In "The Elephant Vanishes," Haruki Murakami's stories of modern-day Japan have an oddball logic all their own.


An advertising copywriter's marriage unravels after three miniature people install an imaginary TV set in his living room; a Tokyo housewife spends so much time reading Russian novels that Anna Karenina becomes more real to her than her own family; and in the title story of Haruki Murakami's new collection, The Elephant Vanishes (Knopf), the pachyderm from the local zoo does just that, inexplicably, into think air.

Hauntingly strange, Murakami's stories read like distress signals from behind the cathode looking glass of contemporary Japan; they are allegories for a nation sleepwalking through prosperity, bumping into the shrouded furniture of its history on the way to the gleaming electronic future. "And everywhere, infinite options, infinite possibilities," says the narrator in "A Slow Boat to China." "An infinity and at the same time, zero. We try to scoop it up in our hands, and what we get is a handful of zero."

"We [in Japan] got rich in the last 20 years, but we don't have pride," says Murakami, whose quirky fantasies mask an acute social criticism. "We don't know who we are, and we don't know where we are going or what our purpose is -- sometimes we feel at a loss." Currently a visiting fellow at Princeton University, he has found refuge from adoring fans and carping critics, both of which are legions back home. Murakami's round, open face and shy demeanor make him seem considerably younger than his 43 years; it's hard to believe that this reflective man in jeans and a sweatshirt is a best-selling pop idol who can't walk unmolested down a Tokyo street.
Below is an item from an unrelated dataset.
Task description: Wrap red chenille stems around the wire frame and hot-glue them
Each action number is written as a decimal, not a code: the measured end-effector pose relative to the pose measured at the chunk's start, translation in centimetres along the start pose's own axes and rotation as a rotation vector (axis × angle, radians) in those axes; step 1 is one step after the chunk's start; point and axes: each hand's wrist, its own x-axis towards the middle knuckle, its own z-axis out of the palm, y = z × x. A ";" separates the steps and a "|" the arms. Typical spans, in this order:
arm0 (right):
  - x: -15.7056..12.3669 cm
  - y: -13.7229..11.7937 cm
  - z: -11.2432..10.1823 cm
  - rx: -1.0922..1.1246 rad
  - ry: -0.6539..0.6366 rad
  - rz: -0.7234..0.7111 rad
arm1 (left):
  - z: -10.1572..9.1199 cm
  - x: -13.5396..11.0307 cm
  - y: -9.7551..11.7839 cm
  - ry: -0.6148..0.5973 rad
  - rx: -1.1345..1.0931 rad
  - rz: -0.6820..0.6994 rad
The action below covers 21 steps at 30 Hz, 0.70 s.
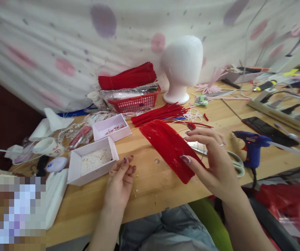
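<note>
My right hand point(217, 164) holds a wide, curved red fuzzy band point(165, 144) above the table, thumb on its near face and fingers behind its far edge. It looks like chenille strips laid side by side. My left hand point(121, 181) is closed, thumb against curled fingers, just right of a white box of small pearl beads point(94, 162); whether something tiny is in the pinch is hidden. Behind the band lies a bundle of red chenille stems point(160, 114). Scissors point(236, 162) lie partly hidden behind my right hand.
A blue glue gun point(254, 146) stands to the right, by a black phone point(270, 131) and a power strip point(277, 113). At the back are a white foam head point(182, 66) and a red basket point(136, 103). A second box point(112, 128) holds coloured gems.
</note>
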 end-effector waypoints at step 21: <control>-0.2 0.0 0.3 -0.032 0.026 -0.008 | 1.0 -1.7 1.0 -0.155 -0.091 -0.058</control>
When his novel A Wild Sheep Chase was first translated into English in 1989, critics scrambled all over the Western literary map, from Pynchon to Carver trying to pinpoint Murakami, whose pop-culture metaphysics seem so jarringly out of sync with Japanese literary conventions. This is not to say that Japanese writers have never taken anything from the West: Junichiro Tanizaki learned his craft from reading Edgar Allen Poe; Yukio Mishima drew inspiration from Jean Genet; and Kobo Abe's spooky parables are nothing if not Kafkaesque. But their style and substance have remained recognizably Japanese.

Murakami, on the other hand, is so translatable that he is, paradoxically, the most un-translatable of Japanese writers; Everything in his fiction can be conveyed to an American reader except the shock of prose that reads so, well, American. His writing injects the rock 'n' roll of everyday language into exquisite silences of Japanese literary prose. "Old-timers are complaining that it is the decline of the literature," he says, shaking his head at the insular Japanese literary world, form which he has turned away since his teens. "I was so influenced by foreign writers that I had to practically make my own language -- it takes time, but it is original."

Original indeed: If you had to find a spiritual equivalent of Murakami's work, the closest comparison might be the visions of David Lynch, one of his favorite filmmakers. Like Lynch, Murakami retains a kind of innocence, which redeems him from his own deadpan hipness; it is melancholy, not irony, that rules the lives of his characters. The best stories in The Elephant Vanishes have the tensile strength of dreams, the dark weave of illogic that forms the underside of our everyday patterns.

The taste for risk-taking runs deep in Murakami, who came of age in the failed Japanese counterculture of the '60s. "We were too weak, and traditional Japanese society was too powerful," he says. "I guess that's why we lost." When most of his generation started buttoning down and picking up their salary-man briefcases, Murakami dropped out: After graduation, he opened a jazz bar with his wife, Yoko, and sat out the big chill.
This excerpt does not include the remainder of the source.